Work order: Copy each line below holding "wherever".

Input data:
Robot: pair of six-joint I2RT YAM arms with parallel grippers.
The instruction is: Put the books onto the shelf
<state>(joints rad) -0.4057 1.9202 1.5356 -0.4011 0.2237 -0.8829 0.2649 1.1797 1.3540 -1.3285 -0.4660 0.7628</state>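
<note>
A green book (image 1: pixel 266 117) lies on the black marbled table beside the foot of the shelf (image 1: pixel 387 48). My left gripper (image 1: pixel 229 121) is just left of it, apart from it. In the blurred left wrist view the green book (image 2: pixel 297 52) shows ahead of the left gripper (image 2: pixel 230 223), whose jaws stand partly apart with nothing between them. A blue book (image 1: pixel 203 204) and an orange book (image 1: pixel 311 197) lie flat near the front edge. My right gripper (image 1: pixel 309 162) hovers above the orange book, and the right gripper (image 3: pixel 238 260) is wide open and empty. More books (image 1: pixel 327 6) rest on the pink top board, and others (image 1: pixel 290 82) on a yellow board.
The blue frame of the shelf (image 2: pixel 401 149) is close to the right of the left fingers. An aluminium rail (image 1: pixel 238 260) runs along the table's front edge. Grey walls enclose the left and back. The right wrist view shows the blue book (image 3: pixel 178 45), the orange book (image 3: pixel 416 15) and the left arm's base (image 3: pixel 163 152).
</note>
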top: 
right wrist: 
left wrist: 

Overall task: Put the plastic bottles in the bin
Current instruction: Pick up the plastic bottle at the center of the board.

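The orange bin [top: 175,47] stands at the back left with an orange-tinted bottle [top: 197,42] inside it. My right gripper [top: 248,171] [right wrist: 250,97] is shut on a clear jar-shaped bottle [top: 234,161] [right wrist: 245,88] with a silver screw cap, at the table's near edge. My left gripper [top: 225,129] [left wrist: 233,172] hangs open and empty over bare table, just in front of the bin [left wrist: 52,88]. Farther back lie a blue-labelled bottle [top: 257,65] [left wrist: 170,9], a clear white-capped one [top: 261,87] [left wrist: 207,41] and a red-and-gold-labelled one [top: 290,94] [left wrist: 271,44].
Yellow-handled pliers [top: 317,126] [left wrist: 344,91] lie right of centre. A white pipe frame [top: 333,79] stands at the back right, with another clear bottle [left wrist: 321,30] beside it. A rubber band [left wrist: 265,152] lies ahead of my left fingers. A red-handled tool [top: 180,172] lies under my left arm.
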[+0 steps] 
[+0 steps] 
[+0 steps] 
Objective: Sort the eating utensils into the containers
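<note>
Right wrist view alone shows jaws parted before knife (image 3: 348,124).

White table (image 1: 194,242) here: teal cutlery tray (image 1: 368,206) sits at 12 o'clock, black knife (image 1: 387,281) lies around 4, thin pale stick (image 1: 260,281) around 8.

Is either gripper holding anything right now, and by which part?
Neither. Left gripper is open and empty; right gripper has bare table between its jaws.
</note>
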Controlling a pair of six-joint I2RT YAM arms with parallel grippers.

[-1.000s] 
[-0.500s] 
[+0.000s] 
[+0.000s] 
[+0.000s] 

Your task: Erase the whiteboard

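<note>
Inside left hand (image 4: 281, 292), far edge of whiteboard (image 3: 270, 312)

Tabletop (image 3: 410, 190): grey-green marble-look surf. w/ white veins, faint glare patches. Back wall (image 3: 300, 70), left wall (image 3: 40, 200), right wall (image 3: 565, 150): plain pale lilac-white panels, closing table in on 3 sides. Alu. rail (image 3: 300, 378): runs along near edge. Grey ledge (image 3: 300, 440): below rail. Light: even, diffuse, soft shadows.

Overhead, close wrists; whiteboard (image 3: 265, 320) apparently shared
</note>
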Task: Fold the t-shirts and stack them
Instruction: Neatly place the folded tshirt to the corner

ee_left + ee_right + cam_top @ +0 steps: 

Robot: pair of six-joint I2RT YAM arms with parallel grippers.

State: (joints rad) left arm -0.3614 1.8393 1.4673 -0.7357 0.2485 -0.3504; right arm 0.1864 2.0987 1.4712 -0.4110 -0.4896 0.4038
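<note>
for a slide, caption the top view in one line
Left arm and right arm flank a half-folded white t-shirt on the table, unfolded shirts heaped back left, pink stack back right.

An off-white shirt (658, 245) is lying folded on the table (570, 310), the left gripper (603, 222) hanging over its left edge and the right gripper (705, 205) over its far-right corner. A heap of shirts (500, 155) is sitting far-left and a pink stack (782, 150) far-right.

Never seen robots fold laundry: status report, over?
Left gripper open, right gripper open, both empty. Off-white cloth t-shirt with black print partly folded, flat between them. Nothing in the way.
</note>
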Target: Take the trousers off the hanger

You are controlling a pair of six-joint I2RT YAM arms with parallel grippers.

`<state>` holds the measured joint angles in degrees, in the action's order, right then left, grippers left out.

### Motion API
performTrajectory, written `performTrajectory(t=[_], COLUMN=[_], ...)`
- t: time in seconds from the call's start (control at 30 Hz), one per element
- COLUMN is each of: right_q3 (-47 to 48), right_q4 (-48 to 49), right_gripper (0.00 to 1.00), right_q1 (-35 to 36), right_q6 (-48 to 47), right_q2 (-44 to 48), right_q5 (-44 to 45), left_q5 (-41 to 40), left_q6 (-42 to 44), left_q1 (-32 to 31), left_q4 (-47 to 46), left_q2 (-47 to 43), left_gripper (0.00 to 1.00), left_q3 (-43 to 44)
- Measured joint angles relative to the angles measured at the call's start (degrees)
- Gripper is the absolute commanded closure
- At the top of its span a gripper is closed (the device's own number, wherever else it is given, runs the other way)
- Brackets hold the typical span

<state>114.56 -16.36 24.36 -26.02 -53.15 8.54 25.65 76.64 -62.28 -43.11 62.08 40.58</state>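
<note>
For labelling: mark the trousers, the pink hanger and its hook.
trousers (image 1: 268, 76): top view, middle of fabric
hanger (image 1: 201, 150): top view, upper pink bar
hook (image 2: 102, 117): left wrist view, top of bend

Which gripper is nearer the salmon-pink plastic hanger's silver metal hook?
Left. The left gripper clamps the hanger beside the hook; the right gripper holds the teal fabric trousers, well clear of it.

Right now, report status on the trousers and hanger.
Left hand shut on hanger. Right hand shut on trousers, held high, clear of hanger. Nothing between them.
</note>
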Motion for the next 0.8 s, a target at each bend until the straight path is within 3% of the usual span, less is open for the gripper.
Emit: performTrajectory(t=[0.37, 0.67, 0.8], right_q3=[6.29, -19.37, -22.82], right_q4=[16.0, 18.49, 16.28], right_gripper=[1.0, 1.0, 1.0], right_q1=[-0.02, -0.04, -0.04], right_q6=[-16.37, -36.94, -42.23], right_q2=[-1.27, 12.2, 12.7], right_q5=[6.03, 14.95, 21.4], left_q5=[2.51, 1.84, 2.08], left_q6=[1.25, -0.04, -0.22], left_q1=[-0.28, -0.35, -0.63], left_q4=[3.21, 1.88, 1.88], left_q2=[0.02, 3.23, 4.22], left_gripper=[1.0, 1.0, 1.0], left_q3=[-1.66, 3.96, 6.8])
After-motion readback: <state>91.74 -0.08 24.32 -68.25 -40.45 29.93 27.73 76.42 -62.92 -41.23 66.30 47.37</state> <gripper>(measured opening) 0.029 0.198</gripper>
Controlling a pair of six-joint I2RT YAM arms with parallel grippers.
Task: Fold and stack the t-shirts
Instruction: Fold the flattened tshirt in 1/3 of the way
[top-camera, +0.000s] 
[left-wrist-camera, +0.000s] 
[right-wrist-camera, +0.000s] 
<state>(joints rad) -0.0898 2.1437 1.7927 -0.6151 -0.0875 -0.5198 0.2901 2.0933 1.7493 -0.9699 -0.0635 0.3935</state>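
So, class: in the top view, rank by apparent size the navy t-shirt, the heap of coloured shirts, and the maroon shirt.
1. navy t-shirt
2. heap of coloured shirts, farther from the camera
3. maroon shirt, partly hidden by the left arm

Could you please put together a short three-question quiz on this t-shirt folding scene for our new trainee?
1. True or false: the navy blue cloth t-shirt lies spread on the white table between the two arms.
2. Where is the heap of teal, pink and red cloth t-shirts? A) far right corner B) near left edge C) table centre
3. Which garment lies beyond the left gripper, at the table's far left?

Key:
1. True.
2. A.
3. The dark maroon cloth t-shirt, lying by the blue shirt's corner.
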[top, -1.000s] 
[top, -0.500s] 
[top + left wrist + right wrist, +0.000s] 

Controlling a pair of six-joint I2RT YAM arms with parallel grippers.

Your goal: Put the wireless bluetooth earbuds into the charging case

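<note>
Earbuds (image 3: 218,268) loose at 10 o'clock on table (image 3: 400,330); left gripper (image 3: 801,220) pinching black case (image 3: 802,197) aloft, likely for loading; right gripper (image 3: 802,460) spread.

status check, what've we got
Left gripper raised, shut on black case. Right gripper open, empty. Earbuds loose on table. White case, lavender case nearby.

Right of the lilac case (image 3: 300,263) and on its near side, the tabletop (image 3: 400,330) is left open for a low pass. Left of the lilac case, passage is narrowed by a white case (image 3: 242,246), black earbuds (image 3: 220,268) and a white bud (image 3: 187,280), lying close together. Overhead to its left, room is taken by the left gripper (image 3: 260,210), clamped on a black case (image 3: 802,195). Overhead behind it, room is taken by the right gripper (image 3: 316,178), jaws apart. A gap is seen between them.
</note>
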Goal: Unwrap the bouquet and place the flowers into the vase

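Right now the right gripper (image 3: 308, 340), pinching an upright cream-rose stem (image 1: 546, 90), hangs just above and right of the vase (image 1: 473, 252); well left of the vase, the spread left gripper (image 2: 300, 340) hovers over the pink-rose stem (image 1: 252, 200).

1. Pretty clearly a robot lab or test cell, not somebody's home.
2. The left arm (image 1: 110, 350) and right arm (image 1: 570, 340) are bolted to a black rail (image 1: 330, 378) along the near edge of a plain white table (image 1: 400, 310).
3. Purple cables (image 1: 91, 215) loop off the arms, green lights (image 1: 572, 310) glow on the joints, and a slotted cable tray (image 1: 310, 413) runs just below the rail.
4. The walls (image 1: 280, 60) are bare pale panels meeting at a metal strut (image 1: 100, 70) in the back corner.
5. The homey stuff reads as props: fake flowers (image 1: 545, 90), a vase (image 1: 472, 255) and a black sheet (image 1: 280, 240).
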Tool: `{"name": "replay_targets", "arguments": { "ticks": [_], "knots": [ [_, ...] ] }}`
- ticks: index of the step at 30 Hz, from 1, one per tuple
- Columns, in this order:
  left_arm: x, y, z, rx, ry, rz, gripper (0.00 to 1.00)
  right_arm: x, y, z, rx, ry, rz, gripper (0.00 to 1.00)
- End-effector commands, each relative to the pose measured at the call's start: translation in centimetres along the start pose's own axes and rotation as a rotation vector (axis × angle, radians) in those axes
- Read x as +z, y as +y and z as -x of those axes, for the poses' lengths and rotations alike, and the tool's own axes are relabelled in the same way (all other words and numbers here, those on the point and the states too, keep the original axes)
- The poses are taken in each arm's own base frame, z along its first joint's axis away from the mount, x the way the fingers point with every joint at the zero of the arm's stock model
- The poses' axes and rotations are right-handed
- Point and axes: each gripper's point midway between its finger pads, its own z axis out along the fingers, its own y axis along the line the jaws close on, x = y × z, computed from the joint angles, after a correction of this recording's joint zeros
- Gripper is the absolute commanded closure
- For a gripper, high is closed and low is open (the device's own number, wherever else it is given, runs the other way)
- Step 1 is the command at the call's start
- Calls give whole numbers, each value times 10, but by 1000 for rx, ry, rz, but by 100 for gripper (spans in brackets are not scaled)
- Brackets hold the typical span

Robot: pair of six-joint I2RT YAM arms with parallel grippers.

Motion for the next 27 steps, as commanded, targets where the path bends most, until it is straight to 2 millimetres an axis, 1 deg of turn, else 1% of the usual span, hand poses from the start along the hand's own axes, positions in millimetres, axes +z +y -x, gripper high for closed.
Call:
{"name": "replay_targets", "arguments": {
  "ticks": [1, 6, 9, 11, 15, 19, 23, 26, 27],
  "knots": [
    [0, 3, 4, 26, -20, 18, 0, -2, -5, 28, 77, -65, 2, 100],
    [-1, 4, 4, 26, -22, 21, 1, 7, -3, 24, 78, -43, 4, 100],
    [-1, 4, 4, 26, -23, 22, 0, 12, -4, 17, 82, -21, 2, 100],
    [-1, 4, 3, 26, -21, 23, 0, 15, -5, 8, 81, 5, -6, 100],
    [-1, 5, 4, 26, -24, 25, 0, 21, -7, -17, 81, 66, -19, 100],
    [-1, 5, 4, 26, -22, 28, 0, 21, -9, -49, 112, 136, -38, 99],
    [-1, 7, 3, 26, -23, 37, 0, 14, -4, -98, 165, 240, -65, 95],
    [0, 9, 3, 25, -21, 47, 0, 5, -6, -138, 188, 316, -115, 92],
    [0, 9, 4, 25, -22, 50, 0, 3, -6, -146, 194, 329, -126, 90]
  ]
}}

Written solution:
- At the top of its span a gripper is closed (the device's own number, wherever else it is given, runs the other way)
- For a gripper, high is closed and low is open (the device's own number, wherever else it is given, runs the other way)

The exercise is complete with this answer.